Connor Looney was an unstable, dangerous man.
And if Connor’s father weren’t John Looney, Michael O’Sullivan would have gone back out into the rainy, snowy night, and killed that homicidal lunatic, to protect his family and himself.
But in a strange way, Connor Looney was family, too — a brother of sorts. And John Looney — who, despite the wicked business they were in, was a kind, generous, benevolent soul — loved Michael O’Sullivan and Annie and especially their boys. O’Sullivan knew this with as much certainty as he knew there was a God, a Heaven and a Hell.
Yet even the most pious man, in silence, alone at night, can have doubts.
In their room, once their mother had gone, Peter sat up in bed, and demanded, “Well?”
“Well what?”
“What was it like? Did you see anything? Was it like the picture shows? Was Papa like Tom Mix?”
“It wasn’t anything. Papa just had a business meeting.”
The little boy sat forward even more, making the bedsprings squeak. “A business meeting? We went through all that for—”
“For nothing. And he caught me in the backseat, and I’m lucky he didn’t get me in trouble with Mama... Now, goodnight.”
Peter, bitterly disappointed, said, “Ah... good night.”
Michael had promised his father he would never tell anyone what he’d seen tonight, and that included his brother. However mixed his feelings might be, Michael O’Sullivan, Jr., was no squealer.
At breakfast the next morning, Michael, Peter, and their mother were already at the table when their father entered, joining them. Annie smiled at her husband, but he seemed distracted, his attention — his rather somber gaze — directed at their oldest boy, who seemed to be avoiding that gaze.
Yet she sensed no anger in either of them.
Confused, she asked Michael, “Aren’t you going to finish your breakfast?”
“Not hungry.”
“All right. I’m not one to force food on anyone, even if there are t’ousands of starving people all around this great country.”
O’Sullivan shook his head at her.
Still confused, Annie said to Michael, “Well, then at least clear off your plate.”
“Can I do it later?”
“What, after school? Let that food just sit there and rot?”
The boy worked up a shrug — it seemed to take all his energy. “I don’t have time now. You don’t want me to be late, do you?”
Amazed, Annie looked at her husband for support; his eyes dropped to the table. What was going on?
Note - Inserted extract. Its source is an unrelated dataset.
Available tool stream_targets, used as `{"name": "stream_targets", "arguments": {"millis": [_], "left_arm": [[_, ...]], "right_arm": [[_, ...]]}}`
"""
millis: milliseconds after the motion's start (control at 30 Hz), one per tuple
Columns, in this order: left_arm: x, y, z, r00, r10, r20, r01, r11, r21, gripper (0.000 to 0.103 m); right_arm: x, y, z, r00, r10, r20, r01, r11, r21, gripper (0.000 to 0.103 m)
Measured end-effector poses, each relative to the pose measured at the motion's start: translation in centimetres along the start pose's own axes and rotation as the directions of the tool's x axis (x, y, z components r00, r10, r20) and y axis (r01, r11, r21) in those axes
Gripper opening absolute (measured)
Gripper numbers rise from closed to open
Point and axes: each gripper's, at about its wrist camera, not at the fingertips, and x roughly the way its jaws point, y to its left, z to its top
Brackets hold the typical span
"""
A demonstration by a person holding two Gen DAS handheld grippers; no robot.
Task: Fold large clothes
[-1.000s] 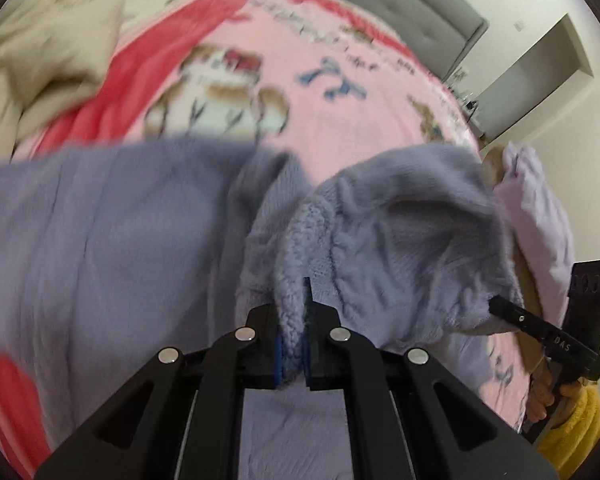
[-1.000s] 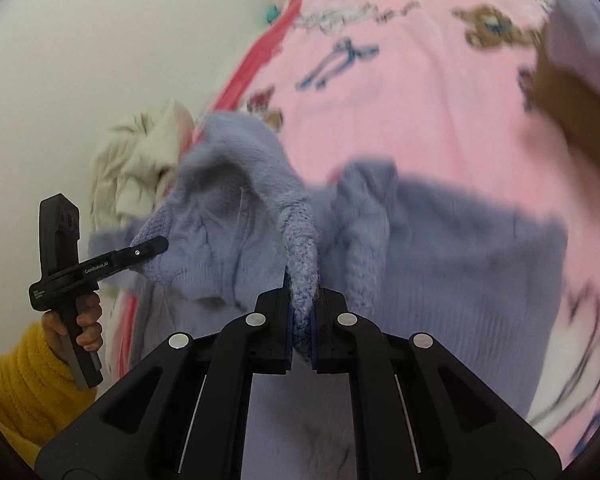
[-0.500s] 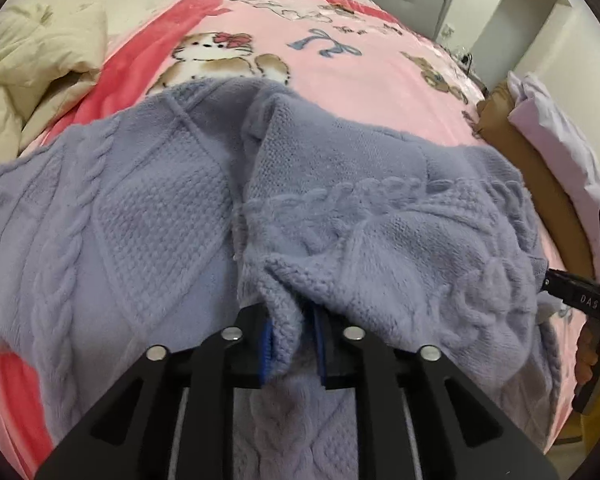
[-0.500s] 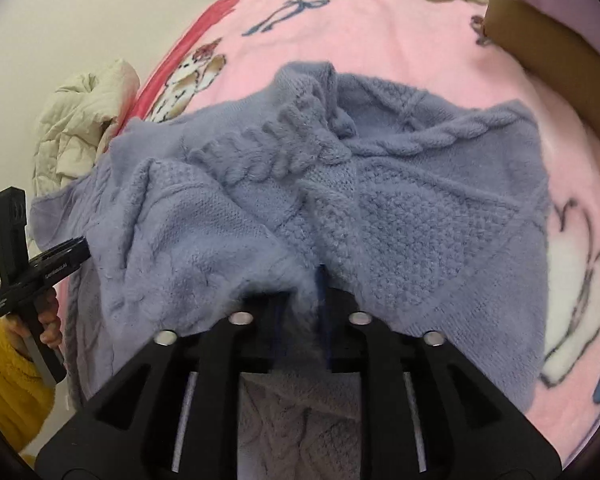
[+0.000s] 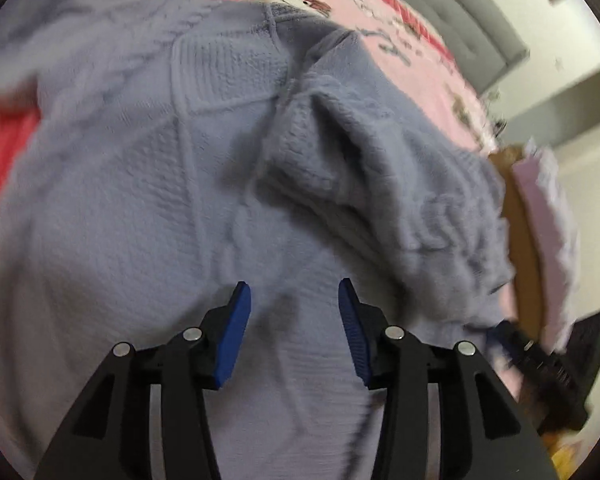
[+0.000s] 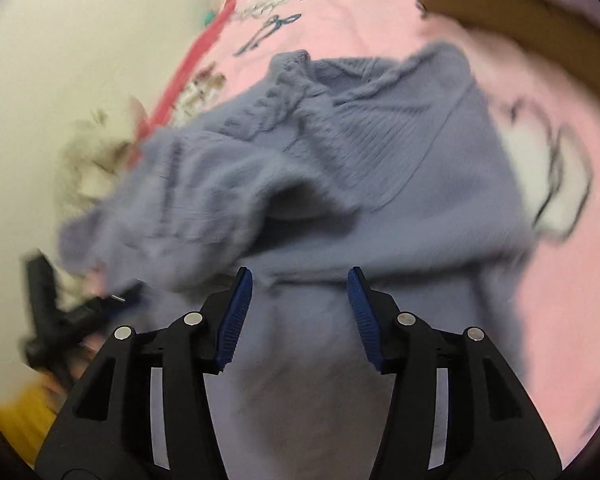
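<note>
Both the left gripper [image 5: 294,292] and right gripper [image 6: 300,280] are spread above the soft, floppy lavender cable-knit sweater [image 5: 140,200], probably best pinched at its thick hem.

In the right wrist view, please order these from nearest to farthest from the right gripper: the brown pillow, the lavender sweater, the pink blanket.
From the right gripper:
1. Lavender sweater, directly under and ahead of the open fingers.
2. Pink blanket, spread beneath the sweater, showing to the right and beyond it.
3. Brown pillow, at the far upper right, on the blanket's edge.
</note>
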Motion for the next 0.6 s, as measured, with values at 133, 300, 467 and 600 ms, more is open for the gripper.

This wasn’t like Michael — the words did not have a smart-aleck tone to them, nothing really overtly disrespectful; more like he was listless, that he somehow just didn’t care...
But before this could turn into a confrontation — or not — the honk of a car horn outside the kitchen window drew everyone’s attention away from the breakfast table.
“That’s Mr. Looney’s horn!” Peter said, and ran excitedly from the table, and out the front door.
Michael followed, with far less enthusiasm.
Annie, still seated at the table, watched with interest as her husband got up and went to the window. She rose and joined him — the sight a common one, the fancy Pierce Arrow pulling up before their house, the driver stopping, John Looney — in a rather shabby brown suit, unbefitting his wealth — stepping out of the back, just in time to catch Peter, who hurled himself into the old man’s arms, for a hug Looney cheerfully delivered.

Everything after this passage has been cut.